How to leverage Flow-Forecast, Docker, Terraform, Airflow, Kubernetes and ONNX to easily scale your deep time series models to production…

Photo Unsplash
Photo Unsplash

Deploying machine learning models remains a sticking point for many companies and time series forecasting models are no exception. According to VentureBeat around 90% of models never make it into production. While there might be many reasons for this (e.g. models were exploratory in nature and the end goal was never production, etc) suffice to say that many promising models are shelved at this stage. This is especially true of Deep Learning models that often have many moving parts.

In this article we will discuss general techniques for taking time series forecasting models to production. We will then more specifically dive into how to get PyTorch models trained using Flow Forecast ready for deployment. In Part II of this article series we will actually describe deploy example models with FastAPI, Docker, Terraform and Kubernetes. Finally, in Part III we will monitor them and show how to update them periodically as well as scale to increased workloads. Another series will deal with distributed training of deep learning models.

Considerations

Prior to training

As I mentioned in my previous article before you select a model to train you should weigh your end-goals. Is interpretability important? What inference speed do I need? Do I want a confidence intervals? Or is just a single forecasted value good? These considerations and analysis should inform which model you choose to train initially.

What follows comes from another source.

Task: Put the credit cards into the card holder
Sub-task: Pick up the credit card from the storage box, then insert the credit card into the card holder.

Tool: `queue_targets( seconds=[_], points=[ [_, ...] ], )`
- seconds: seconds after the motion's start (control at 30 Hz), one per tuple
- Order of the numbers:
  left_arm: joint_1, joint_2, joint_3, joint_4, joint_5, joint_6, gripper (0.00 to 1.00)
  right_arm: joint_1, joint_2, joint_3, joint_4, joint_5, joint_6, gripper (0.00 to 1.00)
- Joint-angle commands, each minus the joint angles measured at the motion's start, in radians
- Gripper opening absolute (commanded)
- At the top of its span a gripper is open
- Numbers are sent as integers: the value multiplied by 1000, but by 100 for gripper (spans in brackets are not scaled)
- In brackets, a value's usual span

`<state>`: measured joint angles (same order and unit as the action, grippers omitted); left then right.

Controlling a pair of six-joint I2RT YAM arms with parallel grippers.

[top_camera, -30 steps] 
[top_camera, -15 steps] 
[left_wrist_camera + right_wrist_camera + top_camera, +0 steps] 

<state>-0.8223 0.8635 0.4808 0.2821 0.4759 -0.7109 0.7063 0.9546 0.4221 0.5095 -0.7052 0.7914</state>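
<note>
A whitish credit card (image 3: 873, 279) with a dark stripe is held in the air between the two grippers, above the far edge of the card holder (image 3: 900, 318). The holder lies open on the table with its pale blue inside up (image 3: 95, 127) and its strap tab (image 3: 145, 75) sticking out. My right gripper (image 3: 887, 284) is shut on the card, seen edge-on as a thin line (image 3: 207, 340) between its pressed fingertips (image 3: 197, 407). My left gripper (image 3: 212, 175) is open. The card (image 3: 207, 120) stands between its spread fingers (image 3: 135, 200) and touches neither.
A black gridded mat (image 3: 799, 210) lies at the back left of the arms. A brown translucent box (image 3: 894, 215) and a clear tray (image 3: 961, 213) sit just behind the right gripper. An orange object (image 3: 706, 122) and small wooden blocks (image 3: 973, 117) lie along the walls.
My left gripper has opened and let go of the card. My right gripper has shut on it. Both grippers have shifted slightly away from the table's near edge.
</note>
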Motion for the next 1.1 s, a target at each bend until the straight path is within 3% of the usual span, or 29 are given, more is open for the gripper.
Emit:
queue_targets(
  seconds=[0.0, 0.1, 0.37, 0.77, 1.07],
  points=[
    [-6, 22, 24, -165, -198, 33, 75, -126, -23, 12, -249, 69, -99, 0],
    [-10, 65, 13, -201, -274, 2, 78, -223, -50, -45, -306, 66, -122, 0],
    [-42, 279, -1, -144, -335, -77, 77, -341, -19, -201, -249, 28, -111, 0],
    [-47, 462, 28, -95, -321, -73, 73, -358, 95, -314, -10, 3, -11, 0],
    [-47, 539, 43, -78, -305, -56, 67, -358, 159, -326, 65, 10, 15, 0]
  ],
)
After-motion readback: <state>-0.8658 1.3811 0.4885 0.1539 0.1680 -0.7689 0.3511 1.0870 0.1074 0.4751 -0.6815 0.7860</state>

Secondly, in this pre-training planning phase you should also consider how the application will interact with existing software infrastructure and what type of temporal data it will ingest. If for instance, the model needs to make real-time forecasts on a Kafka data stream then how you get it ready for deployment will differ tremendously from if the model just needs to ingest a static CSV file from a GCP bucket. This can also cause things like scalers to break as previously they might have scaled on an entire CSV file with all the most recent data appended whereas now to facilitate fast inference we won’t be able to recompute either the scaler or the CSV file.

Finally, you should consider how long it will take to re-train or continue to train the model. If you are going to periodically get new data and if your models need to be re-trained from scratch each time (for instance due to catastrophic forgetting) it is going to eat up a lot of resources.

Choosing your overall forecast length

A big bottleneck remains forecasting long length time series data as the model can only predict values as long as its output forecast length. This means that if you have a model that only forecasts one time step at a time and want to forecast 200 time steps into the future you will need to run 200 forward passes (at least for most models) plus append operations. Whereas if you have model that forecast 10 time steps at once you would only need 20. For this reason when long forecast lengths don’t degrade performance you should use them.

Is the model with lowest test loss really the best model?

Oftentimes, the model with the best test loss might perform poorly in a full production setting. This is mainly due to distribution shift in the data and poor selection of evaluation metrics. For this reason you will want to evaluate your model in a rigorous fashion prior to deployment. In order to do this I recommend analyzing both the overall test loss, the test loss on the most recent data, and the interpretability graphs. You can also look at what your model does during extreme situations. Even if the forecasting problem is complex we often a have basic intuition about what should happen or the general direction the prediction should go in. For example if you have a model that forecasts river flow for river that usually only get 2 inches of precipitation per month you could try inputting 20 inches of precipitation in a single hour. Obviously the river flow prediction should then shoot up to epic heights (after whatever the normal time lag is). If it doesn’t then you know something is wrong.

Double Checking Production Workflows

In this phase there can often be "unexpected sources" of distribution shift. You should ideally write unit-tests to make sure the model makes the same predictions in production as it does on the test data. I can not overstate this enough CHECK YOUR INPUT DATA. Extremely small differences in pre-processing can often result in big differences in accuracy. Many times people are quick to blame a faulty model, but a lot of time improper data cleaning and changing data format is to blame. You should also communicate with your data engineering/backend teams to see if they anticipate data format changes. Finally, you can write end-to-end tests that make sure the model coupled with pre-processing and post-processing produce sensible results.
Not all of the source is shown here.